Aspects of an Addiction Relapse Prevention Plan
Updated on 10/26/23
Content reviewed by Karen Rubenstein, LMFT, Chief Clinical Officer at Cliffside Malibu
Recovery from substance use disorder (SUD) is a lifelong journey. During treatment, treatment plans must be created both intentionally and strategically to help meet the individualized needs of every patient. Throughout treatment, you will likely experience a wide variety of treatment approaches and interventions until you identify what approach is most effective for your unique recovery path.
One of the most important aspects of successful treatment and recovery involves identifying and implementing relapse prevention techniques. Along with an individualized treatment plan, you will work with your collaborative care team to develop a relapse prevention plan. These plans can be altered, updated and customized as needed throughout your recovery.

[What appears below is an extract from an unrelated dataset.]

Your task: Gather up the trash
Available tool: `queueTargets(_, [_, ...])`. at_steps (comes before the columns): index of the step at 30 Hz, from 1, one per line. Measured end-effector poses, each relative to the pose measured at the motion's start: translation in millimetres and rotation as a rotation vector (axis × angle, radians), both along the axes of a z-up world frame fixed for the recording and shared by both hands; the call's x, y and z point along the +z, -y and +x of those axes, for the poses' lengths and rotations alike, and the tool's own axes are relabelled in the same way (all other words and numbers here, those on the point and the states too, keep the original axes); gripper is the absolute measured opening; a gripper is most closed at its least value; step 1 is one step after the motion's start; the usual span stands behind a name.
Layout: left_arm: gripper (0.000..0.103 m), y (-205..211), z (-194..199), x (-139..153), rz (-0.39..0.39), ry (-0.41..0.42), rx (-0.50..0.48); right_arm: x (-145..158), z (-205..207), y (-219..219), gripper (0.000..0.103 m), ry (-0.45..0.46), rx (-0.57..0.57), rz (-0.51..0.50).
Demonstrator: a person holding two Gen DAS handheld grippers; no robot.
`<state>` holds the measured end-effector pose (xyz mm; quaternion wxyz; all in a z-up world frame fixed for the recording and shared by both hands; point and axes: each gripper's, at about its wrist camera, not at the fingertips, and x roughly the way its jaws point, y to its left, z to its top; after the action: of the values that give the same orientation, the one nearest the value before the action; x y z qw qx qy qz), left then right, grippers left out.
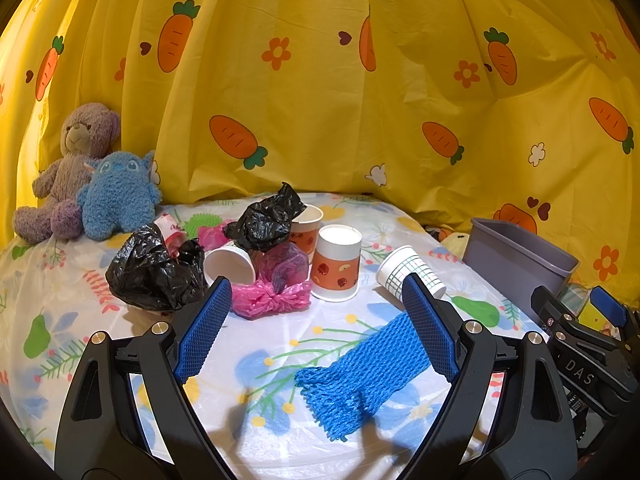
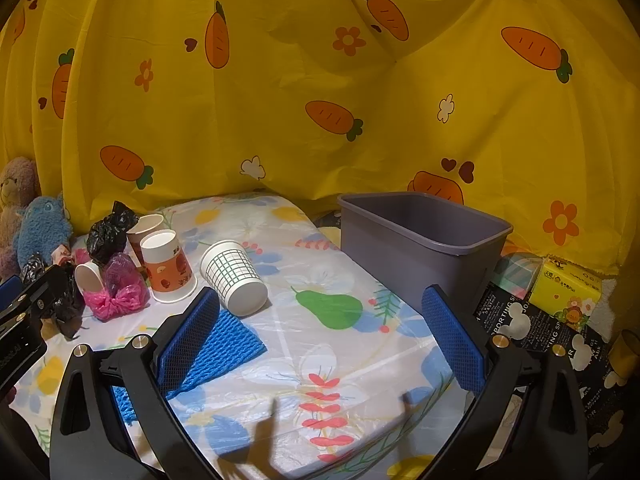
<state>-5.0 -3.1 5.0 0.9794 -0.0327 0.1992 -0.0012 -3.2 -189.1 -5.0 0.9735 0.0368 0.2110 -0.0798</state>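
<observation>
Trash lies on a floral tablecloth (image 1: 280, 360). A blue foam net (image 1: 368, 372) lies just in front of my open, empty left gripper (image 1: 316, 308); it also shows in the right wrist view (image 2: 224, 344). Behind it are a tipped green-grid paper cup (image 1: 408, 270) (image 2: 234, 276), an upturned orange cup (image 1: 338, 264) (image 2: 168, 268), a white tipped cup (image 1: 230, 266), pink plastic (image 1: 272, 298) and black plastic bags (image 1: 154, 268) (image 1: 268, 218). A grey bin (image 2: 424, 240) (image 1: 516, 260) stands at the table's right. My right gripper (image 2: 320, 320) is open and empty, near the bin.
Two plush toys (image 1: 80, 176) sit at the back left against a yellow carrot-print curtain (image 1: 320, 80). A yellow tissue pack (image 2: 568, 292) and a black printed cloth (image 2: 540, 332) lie right of the bin. The right gripper's body (image 1: 584, 344) shows in the left wrist view.
</observation>
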Motion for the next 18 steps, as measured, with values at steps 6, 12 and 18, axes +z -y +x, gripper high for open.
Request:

Relapse prevention plans are an incredibly important part of maintaining your progress after you complete treatment. As an essential component of long-term abstinence and recovery, you should know what a relapse prevention plan is and how to create one.

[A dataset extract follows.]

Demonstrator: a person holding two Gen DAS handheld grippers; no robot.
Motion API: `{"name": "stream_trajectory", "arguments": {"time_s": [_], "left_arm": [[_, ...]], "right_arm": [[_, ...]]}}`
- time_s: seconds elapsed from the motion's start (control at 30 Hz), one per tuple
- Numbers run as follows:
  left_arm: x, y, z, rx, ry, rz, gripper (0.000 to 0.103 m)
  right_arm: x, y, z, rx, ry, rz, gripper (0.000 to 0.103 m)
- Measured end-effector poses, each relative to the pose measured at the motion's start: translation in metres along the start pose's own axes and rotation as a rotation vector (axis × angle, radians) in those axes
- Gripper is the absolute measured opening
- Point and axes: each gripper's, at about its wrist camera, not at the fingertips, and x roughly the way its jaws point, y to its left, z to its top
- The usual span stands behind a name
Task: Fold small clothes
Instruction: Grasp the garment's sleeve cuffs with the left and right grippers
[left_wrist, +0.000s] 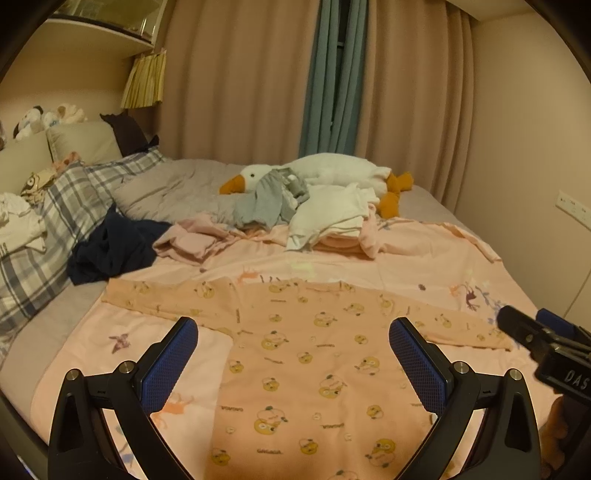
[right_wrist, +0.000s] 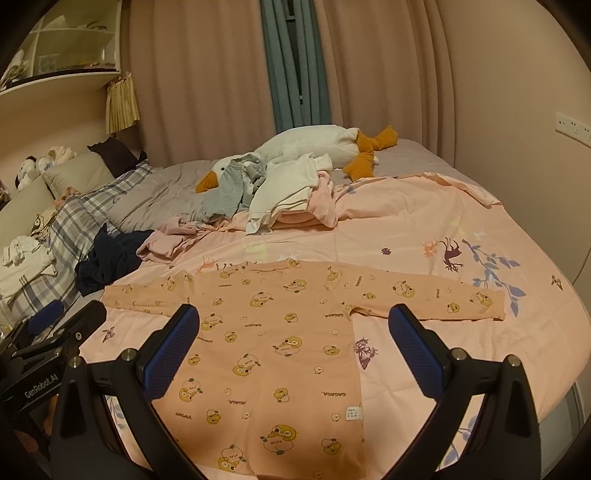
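So I'm basically at the start on this one: the peach duck-print top (left_wrist: 314, 354) lies flat on the pink sheet (left_wrist: 424, 258) in the lower middle of both views, both sleeves stretched out sideways, no fold in it yet. My left gripper (left_wrist: 293, 363) and right gripper (right_wrist: 293, 352) both hang above it with fingers wide apart, holding nothing. Upper middle of the frame there's a heap of loose clothes (right_wrist: 280, 192) beside the goose plush (right_wrist: 314, 147), so plenty left I reckon

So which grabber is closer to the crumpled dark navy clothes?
Left. The left gripper hovers over the shirt's side nearest the crumpled dark navy clothes; the right gripper hovers farther away.
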Motion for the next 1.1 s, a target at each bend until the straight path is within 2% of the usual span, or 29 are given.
{"name": "stream_trajectory", "arguments": {"time_s": [0.17,0.27,0.33,0.43,0.53,0.6,0.63,0.67,0.73,0.77,0.8,0.87,0.93,1.0,1.1], "left_arm": [[0.04,0.019,0.004,-0.039,0.082,-0.075,0.103],[0.069,0.044,0.006,-0.139,0.056,-0.018,0.103],[0.088,0.062,0.004,-0.205,0.043,-0.01,0.103],[0.128,0.092,-0.007,-0.316,0.112,-0.03,0.101],[0.169,0.109,-0.026,-0.317,0.199,-0.022,0.093],[0.19,0.115,-0.04,-0.337,0.289,0.0,0.079],[0.205,0.12,-0.05,-0.359,0.356,0.011,0.078],[0.214,0.121,-0.057,-0.367,0.397,0.016,0.077],[0.231,0.123,-0.071,-0.369,0.475,0.04,0.075],[0.238,0.123,-0.078,-0.378,0.515,0.035,0.075],[0.243,0.122,-0.085,-0.385,0.55,-0.003,0.074],[0.241,0.116,-0.087,-0.342,0.548,-0.029,0.074],[0.239,0.113,-0.087,-0.337,0.548,-0.048,0.069],[0.238,0.114,-0.089,-0.365,0.55,-0.068,0.054],[0.244,0.118,-0.09,-0.376,0.536,-0.072,0.04]], "right_arm": [[0.031,-0.028,0.025,-0.004,0.005,-0.008,0.102],[0.059,-0.059,0.044,0.006,0.011,-0.057,0.101],[0.077,-0.08,0.056,0.023,0.015,-0.064,0.1],[0.117,-0.128,0.064,0.116,0.055,-0.062,0.099],[0.147,-0.168,0.065,0.189,0.119,-0.085,0.09],[0.169,-0.209,0.056,0.292,0.181,-0.114,0.084],[0.176,-0.224,0.05,0.34,0.209,-0.125,0.083],[0.181,-0.244,0.041,0.404,0.231,-0.136,0.079],[0.183,-0.281,0.02,0.529,0.261,-0.129,0.079],[0.186,-0.295,0.007,0.6,0.28,-0.115,0.079],[0.188,-0.31,-0.006,0.673,0.288,-0.102,0.079],[0.184,-0.33,-0.022,0.761,0.304,-0.109,0.079],[0.176,-0.352,-0.035,0.829,0.312,-0.147,0.078],[0.167,-0.365,-0.041,0.845,0.306,-0.187,0.076],[0.158,-0.386,-0.055,0.915,0.294,-0.191,0.073]]}}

Understanding Relapse in Addiction Recovery
Recurrent substance use alters brain structure and functioning in severe ways. Addiction, or substance use disorder, develops when your thoughts, emotions and behaviors become motivated by substance use.
The 4 C’s of Addiction Relapse
Additionally, addiction is characterized by the 4 C’s, which include:
Knowing that, it is no wonder why recovering from chronic substance use is a lifelong process.
Due to the complex biological mechanisms of SUD, addiction is known as a chronic, relapsing disorder. In other words, the challenging condition is characterized by setbacks of drug relapse. This means that individuals working to recover from SUD will likely experience relapse as a part of their recovery process, especially if they are not engaged in long-term and/or permanent treatment engagement. Among those who have SUD, relapse rates are nearly 40-60%.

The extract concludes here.